In the data below, one line contains "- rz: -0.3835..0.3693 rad" and a later one contains "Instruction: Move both". Print both, with every line between them, exactly and alone.

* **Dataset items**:
════════════════════

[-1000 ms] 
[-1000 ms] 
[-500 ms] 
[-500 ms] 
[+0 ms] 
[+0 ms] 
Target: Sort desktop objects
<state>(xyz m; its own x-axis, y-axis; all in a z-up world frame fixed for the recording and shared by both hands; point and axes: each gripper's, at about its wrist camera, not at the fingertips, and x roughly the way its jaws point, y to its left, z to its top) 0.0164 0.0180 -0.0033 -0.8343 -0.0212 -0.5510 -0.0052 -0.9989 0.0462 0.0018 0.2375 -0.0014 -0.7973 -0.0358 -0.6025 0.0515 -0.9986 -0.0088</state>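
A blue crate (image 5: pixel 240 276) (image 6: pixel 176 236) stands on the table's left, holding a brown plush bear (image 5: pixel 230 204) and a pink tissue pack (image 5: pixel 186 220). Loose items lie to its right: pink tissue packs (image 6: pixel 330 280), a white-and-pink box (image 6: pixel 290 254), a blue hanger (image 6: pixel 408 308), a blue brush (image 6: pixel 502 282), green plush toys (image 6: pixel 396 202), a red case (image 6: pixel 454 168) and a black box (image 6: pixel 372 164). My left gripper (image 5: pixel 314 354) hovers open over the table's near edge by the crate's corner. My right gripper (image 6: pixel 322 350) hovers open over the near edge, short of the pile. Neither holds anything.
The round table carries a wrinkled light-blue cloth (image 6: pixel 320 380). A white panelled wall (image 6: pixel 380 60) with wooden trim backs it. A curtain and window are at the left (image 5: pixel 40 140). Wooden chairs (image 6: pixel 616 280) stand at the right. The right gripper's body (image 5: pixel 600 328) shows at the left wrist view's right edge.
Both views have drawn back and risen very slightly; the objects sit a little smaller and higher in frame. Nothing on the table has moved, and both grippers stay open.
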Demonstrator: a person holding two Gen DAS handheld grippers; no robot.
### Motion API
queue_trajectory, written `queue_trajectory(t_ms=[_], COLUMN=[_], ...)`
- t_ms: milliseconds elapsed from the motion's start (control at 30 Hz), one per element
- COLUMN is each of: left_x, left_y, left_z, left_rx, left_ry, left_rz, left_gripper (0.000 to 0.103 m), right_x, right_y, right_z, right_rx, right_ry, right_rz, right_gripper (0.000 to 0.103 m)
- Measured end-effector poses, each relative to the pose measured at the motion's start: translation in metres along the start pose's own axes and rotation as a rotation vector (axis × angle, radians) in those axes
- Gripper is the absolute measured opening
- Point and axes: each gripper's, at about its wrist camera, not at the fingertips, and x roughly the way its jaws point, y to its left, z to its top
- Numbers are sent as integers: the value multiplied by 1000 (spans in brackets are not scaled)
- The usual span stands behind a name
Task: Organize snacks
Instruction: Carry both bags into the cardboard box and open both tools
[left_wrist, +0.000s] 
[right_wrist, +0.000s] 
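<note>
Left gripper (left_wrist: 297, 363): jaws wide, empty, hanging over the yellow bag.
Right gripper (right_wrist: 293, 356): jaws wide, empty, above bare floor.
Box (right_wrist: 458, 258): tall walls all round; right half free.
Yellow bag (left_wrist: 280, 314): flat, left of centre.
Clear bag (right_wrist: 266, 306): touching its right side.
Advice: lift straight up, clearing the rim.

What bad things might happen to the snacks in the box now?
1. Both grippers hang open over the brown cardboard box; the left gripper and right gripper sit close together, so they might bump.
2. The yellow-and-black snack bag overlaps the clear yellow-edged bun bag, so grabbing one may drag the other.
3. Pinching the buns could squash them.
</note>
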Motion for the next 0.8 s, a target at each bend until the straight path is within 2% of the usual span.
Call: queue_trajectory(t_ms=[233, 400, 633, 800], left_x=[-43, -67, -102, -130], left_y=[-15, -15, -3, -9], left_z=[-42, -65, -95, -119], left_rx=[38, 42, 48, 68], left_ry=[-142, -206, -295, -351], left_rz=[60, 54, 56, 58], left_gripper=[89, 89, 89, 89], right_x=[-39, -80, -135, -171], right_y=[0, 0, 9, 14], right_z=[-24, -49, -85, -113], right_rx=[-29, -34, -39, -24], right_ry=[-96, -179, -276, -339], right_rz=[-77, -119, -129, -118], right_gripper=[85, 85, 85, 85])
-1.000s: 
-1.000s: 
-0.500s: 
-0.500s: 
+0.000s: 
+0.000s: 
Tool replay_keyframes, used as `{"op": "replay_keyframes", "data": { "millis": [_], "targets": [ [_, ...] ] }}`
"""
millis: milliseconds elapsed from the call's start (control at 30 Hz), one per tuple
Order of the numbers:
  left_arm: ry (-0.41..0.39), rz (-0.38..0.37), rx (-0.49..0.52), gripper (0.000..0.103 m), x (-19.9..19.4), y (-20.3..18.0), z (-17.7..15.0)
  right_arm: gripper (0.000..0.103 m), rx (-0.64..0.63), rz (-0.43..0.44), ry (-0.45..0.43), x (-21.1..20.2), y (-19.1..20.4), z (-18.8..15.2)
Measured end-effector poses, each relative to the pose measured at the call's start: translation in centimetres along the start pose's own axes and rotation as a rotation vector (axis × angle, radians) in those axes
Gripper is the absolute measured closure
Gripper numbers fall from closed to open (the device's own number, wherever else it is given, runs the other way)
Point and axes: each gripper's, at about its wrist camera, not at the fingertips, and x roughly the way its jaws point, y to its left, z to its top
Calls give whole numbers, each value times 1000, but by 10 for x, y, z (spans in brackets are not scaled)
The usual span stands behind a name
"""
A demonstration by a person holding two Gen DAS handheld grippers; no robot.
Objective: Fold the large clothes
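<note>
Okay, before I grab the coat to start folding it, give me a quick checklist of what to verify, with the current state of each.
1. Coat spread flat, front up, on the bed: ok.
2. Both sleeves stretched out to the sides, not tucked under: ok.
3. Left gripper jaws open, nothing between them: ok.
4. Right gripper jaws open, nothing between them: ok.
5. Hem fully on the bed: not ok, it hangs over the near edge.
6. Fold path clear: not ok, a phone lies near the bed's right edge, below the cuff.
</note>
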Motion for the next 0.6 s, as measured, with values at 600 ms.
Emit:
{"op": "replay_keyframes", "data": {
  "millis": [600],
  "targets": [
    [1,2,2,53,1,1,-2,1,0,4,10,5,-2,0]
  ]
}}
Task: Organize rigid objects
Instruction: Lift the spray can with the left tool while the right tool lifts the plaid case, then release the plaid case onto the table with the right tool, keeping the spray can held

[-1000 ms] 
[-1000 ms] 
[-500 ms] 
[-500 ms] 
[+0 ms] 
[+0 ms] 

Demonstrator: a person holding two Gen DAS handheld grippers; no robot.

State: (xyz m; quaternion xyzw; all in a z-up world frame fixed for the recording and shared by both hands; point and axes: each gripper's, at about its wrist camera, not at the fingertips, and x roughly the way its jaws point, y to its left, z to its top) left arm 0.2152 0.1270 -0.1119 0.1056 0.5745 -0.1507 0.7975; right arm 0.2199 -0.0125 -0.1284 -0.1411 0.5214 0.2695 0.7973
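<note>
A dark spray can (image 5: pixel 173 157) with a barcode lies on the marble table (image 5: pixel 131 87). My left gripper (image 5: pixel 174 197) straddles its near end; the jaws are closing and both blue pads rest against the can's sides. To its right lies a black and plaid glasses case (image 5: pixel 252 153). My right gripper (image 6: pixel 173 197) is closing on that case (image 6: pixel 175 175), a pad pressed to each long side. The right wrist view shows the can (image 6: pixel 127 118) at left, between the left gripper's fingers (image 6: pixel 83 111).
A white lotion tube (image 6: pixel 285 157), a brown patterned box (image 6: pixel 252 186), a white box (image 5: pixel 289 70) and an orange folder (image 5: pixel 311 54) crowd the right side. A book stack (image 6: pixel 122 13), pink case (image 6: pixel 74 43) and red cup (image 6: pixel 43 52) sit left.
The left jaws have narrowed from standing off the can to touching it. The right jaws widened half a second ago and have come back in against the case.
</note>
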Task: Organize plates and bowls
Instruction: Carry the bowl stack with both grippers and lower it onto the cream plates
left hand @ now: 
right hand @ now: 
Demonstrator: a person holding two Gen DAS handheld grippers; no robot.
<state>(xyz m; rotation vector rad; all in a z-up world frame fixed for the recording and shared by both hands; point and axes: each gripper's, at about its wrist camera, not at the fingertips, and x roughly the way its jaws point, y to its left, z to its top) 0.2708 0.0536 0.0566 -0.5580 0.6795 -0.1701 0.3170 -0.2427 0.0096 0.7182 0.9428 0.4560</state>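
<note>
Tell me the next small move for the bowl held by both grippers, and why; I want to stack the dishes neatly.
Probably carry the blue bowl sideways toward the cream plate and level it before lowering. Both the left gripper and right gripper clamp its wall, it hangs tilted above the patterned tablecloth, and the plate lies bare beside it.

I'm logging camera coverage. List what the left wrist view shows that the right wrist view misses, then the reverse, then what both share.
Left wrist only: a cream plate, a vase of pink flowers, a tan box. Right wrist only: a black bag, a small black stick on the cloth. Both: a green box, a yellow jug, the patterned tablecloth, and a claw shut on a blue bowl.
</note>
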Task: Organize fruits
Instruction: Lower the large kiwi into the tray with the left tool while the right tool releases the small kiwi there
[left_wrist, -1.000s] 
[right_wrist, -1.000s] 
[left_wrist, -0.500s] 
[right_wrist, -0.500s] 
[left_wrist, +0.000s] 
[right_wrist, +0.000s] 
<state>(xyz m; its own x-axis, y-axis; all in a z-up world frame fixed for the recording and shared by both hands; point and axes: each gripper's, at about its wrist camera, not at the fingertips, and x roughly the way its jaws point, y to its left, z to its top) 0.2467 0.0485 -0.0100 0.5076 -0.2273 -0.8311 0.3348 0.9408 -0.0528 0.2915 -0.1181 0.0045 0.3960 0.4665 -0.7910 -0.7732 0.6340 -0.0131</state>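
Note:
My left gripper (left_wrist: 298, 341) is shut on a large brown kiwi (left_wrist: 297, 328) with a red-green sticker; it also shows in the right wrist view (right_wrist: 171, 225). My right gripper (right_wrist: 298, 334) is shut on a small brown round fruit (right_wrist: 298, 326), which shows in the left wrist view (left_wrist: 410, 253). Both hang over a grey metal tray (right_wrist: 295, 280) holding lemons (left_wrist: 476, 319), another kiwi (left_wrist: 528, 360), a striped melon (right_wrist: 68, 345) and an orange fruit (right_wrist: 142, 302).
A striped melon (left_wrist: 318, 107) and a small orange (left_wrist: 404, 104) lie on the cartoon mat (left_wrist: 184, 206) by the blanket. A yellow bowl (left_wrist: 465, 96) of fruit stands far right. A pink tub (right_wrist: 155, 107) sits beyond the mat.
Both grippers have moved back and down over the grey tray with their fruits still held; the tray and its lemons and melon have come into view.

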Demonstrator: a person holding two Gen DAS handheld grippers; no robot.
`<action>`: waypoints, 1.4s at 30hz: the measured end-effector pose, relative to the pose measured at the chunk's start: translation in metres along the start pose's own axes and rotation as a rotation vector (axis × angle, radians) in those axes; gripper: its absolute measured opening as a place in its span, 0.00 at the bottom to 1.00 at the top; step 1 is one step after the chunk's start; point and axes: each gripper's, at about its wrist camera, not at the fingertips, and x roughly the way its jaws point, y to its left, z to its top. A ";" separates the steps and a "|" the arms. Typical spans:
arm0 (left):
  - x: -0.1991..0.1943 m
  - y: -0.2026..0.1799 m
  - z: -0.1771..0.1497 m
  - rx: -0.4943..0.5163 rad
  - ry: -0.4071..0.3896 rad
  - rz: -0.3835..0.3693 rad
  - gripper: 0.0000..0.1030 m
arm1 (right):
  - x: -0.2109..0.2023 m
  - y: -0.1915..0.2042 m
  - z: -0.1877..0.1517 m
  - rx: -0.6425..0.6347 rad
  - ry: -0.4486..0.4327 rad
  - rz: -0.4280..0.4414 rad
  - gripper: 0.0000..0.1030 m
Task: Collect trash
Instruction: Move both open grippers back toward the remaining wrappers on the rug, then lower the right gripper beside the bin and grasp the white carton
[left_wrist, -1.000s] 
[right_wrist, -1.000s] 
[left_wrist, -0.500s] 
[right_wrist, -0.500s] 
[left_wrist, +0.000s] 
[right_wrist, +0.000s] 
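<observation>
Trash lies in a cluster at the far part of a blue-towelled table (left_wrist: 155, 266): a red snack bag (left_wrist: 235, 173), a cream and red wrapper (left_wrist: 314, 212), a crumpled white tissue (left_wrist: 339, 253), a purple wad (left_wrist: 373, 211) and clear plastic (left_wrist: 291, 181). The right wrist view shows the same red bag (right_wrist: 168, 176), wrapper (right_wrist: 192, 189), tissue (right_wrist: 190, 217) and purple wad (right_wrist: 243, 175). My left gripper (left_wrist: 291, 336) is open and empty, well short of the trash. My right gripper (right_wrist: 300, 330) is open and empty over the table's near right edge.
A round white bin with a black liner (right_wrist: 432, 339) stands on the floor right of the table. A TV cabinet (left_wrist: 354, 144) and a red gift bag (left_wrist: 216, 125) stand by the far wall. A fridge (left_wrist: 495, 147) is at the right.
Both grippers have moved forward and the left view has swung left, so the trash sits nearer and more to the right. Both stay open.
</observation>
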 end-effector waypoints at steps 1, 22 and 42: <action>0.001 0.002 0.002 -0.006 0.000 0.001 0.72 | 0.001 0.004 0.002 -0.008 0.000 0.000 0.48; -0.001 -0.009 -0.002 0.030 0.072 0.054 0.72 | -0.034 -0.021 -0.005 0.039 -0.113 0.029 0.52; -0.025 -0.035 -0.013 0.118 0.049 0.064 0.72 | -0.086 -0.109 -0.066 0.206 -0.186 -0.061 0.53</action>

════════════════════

* **Solution to the exercise**:
  - rz: -0.3835..0.3693 rad
  - gripper: 0.0000..0.1030 m
arm1 (right):
  - x: -0.2109..0.2023 m
  - y: -0.1915..0.2042 m
  - z: -0.1877..0.1517 m
  - rx: -0.6425..0.6347 rad
  - ry: -0.4486..0.4327 rad
  - rz: -0.4280..0.4414 rad
  - gripper: 0.0000..0.1030 m
Task: Collect trash
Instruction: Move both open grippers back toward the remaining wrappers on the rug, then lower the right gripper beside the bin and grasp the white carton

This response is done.